そこで、彼は意を決して、故郷のご両親の表情豊かな遺影写真を撮る。彼は新しい道を見つけたのです。
そして、去年、貯金をはたき遺影専門の写真館を立ち上げる。その仕事ぶりはお客様との30分の会話でもっともその人らしい仕草、所作、表情を捉まえて写真を撮る。それで、一枚、3800円だと言うことです。僕も撮ってもらいたくなりました。
 様々なお仕事があるんだと思う。去年、「納棺師」がらみの記事を書いて以来、毎日、「納棺師」で検索して僕のブログを訪問して下さる方々がいらっしゃる。映画の中の台詞で納棺師の給料が新人でも月五十万円みたいなことを言っていましたが、実際はそうではないみたいですねぇ。ただ、色んな納棺師がいらっしゃるから、一概には言えないと思う。
 今日、曽根朗著『Webクリエイターになる!?』という就活の本のbk1書評を書きましたが、遺影写真家能津さんがデジタルのIT化に波に呑まれて、最早アナログとしての商業写真家の居場所がなくなっていったと言うことでもある。CM写真はWebクリエイターの一分野に過ぎなくなったのでしょう。
 だけど、一方で、メメント・モリにアクセスしたお仕事が脚光を浴びるということは、何か嬉しくなります。
隔月誌『オルタ 特集恐慌前夜』で廣瀬純の講義録『日常生活=運動ーー三つの移行から』が掲載されている。

 昔は、貯金は箪笥にしまうとか、郵便局に預けるとかしていた。ところが今は「お金は銀行に預けるな」とか何とか、大切なお金を眠らせておいてどうするんだと脅しをかけて、お金は全部、金融市場に動員させます、そして働かせますと。今や、僕たちは、一人残らず、すべての企業のために休むことなくタダ働きを続ける労働者みたいなもんです。日常生活がそのように変質したんだったら、日常生活そのものが運動になる、そうじゃなくちゃおかしいですよね。
 もう少し言っておくと、僕個人はね、「生活を守るとか「反貧困」とかそういう語り方じゃ駄目だと思うんですよ。雨宮処凛さんの「生きさせろ」とか、本当はぼくと同じことが言いたいのかも知れないけど(本人もそうだって言ってたけど)、「生きさせろ」なんてこと自体はどうでもいいんですよ、はっきり言って。生存なんて闘争には値しない。
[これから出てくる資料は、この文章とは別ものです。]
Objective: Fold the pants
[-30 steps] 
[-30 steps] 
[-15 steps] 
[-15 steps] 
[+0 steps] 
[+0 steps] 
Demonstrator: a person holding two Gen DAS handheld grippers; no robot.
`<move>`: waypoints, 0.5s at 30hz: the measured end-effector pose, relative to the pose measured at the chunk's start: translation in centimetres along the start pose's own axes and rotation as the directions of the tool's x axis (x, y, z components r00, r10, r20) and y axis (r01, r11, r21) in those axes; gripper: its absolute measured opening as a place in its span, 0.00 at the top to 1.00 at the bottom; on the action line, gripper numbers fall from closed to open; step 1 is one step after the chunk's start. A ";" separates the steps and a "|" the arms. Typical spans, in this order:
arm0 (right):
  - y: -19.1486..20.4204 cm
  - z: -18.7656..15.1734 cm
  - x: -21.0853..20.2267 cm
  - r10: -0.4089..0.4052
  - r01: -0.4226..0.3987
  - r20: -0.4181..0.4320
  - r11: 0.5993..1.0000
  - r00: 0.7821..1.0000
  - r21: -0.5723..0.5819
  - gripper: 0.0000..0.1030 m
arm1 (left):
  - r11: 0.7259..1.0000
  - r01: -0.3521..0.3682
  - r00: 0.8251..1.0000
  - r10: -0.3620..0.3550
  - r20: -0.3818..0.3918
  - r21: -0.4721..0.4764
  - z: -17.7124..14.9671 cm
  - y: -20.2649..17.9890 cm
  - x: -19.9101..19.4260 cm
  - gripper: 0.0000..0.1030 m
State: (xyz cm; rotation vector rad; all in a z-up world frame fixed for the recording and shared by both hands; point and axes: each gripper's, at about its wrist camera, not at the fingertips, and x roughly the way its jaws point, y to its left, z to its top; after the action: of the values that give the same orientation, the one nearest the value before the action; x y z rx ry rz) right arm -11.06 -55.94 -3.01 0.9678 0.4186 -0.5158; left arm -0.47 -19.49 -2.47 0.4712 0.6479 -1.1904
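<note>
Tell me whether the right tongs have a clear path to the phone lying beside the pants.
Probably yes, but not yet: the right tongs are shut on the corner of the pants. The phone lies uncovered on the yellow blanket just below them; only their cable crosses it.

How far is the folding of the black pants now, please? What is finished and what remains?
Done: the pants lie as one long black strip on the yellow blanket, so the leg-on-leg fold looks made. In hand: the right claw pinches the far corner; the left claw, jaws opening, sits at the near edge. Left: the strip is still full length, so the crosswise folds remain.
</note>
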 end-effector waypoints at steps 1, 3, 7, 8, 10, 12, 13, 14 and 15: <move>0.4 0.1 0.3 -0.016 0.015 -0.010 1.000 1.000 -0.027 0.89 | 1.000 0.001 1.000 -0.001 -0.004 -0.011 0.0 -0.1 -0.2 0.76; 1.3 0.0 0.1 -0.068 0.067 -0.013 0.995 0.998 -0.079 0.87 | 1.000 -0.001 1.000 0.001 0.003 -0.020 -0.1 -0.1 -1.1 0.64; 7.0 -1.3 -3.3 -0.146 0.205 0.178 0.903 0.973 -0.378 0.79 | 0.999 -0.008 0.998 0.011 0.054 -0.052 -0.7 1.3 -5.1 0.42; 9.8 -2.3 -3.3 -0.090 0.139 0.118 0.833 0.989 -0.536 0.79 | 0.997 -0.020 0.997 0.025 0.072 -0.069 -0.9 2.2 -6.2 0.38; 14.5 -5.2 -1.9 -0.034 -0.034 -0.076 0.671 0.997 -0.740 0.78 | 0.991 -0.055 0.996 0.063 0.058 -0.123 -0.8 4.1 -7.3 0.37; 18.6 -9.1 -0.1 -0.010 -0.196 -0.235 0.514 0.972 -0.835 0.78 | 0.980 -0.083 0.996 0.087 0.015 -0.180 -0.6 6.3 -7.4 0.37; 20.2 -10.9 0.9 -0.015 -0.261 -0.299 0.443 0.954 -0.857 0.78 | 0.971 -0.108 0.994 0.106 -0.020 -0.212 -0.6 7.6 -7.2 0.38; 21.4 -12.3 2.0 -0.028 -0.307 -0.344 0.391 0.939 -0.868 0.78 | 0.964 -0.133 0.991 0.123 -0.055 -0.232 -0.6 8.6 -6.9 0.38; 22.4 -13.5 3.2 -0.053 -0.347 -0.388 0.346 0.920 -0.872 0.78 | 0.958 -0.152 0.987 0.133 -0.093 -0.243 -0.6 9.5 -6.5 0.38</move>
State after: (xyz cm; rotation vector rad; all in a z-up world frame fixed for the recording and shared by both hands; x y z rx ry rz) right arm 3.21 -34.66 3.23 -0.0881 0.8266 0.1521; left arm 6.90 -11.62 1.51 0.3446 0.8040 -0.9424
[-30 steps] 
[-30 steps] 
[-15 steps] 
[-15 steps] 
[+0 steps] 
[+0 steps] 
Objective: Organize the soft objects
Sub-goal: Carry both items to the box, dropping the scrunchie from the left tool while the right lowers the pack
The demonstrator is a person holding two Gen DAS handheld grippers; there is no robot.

そんなのカブトムシとか、ゴキブリとかに任せておけばそれで十分なんです。
 日常生活と運動が重なり合って同じものになりつつあるときに重要なのは、今言ったような再生産の場の防衛みたいなことじゃなくて、かって労働の世界にあった生産や創造が日常生活の只中に入り込むっていうことです。別に中南米のスタイルを真似た闘争みたいなものをやる必要なんか全然ない。日本で僕たちができることを考えていけばいい。いずれにせよ、生活そのものが芸術で、どこまで生きること自体をクリエイティブな方へ持っていけるかが重要。それが生活=運動ということだと思います。(p25)

 どのようなお仕事であろうと、生活そのものが芸術で、どこまで生きること自体をクリエイティブな方へ持っていけるかが重要。映画の納棺師はかってチェリストであったが、納棺師という作法の所作がより以上の美しい音色を奏でる。ベネズエラの若者たちの音楽は何故、こんなに素晴らしいのか、ベネズエラ・ユースオケの面々の表情の豊かさに驚く。貧しい若者たちはゴキブリではないのです。確かにその通りなのです。そんなパラダイスをジジィだって夢見る。
 でも、ある人が言っていたように、グローバルな労働市場は、「人件費」として計上されるのではなく、「部品仕入費」とか「研究費」とかでカウントされる実態があるわけですよ。「人間」であることが、それを守ることによって、自動的に「モノ」として扱われるもの(別のヒト)を生み出すことがある。だからこそ、居直って、人間達を引きずり落として、「ゴキブリの共有」(不幸の共有)に戦いの道を模索する若者が現れたってフシギではない。